▶ Stored data
>>>
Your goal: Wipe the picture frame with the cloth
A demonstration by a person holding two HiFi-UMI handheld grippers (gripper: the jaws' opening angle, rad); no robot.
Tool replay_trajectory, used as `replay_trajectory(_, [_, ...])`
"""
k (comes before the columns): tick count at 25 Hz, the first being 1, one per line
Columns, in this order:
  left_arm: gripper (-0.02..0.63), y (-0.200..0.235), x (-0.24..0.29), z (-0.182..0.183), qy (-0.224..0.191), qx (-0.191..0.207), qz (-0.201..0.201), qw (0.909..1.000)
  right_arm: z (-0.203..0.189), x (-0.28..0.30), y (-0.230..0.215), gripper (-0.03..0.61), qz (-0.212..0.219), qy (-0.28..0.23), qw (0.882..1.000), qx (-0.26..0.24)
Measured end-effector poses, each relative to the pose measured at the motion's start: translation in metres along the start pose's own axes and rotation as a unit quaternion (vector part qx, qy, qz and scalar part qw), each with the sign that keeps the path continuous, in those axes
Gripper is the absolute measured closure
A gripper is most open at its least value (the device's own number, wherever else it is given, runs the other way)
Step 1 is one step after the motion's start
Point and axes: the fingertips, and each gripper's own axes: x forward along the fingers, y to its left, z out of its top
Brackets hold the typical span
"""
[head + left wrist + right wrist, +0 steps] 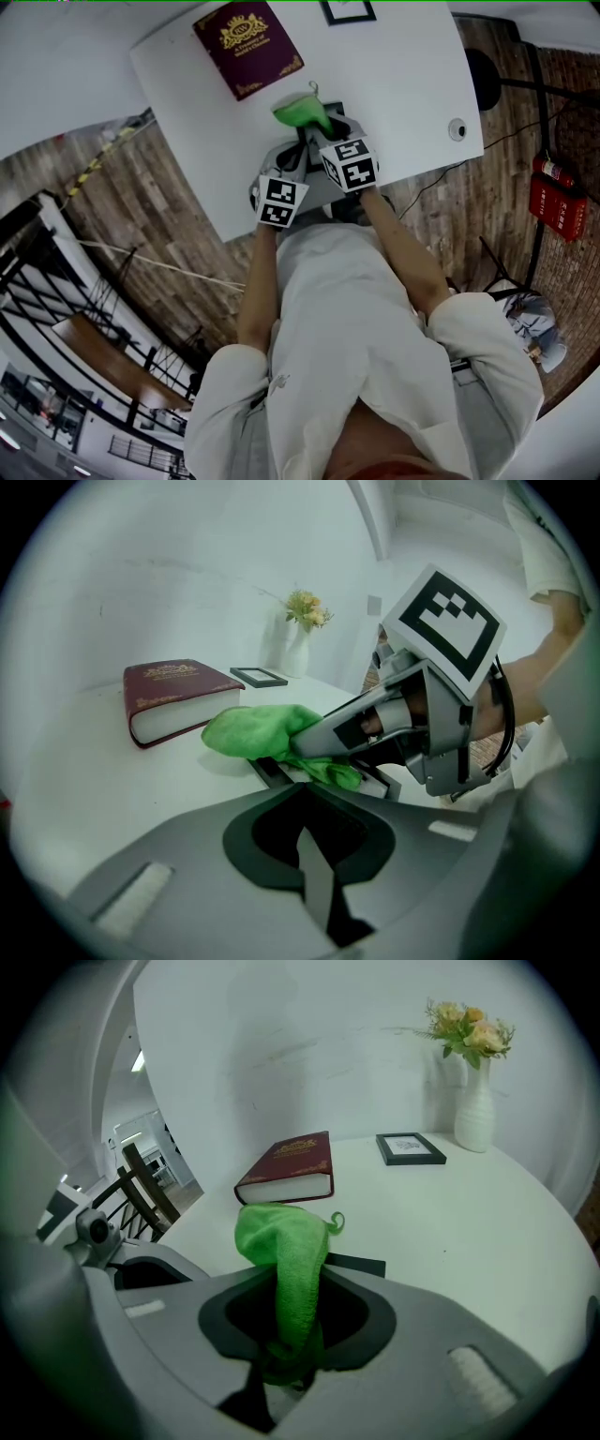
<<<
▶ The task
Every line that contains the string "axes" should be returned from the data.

▶ Solved exercise
Measured end-effector poses, each relative to the pose measured at the motion's start: translation in metres along the start pose's own axes and rotation as a unit quaternion (vector part qx, qy, qz and scalar part qw), each with the sign that keeps the path continuous, in those axes
Point and axes: the fingertips, and each gripper's own axes: x forward along the fingers, y to its left, z out of its top

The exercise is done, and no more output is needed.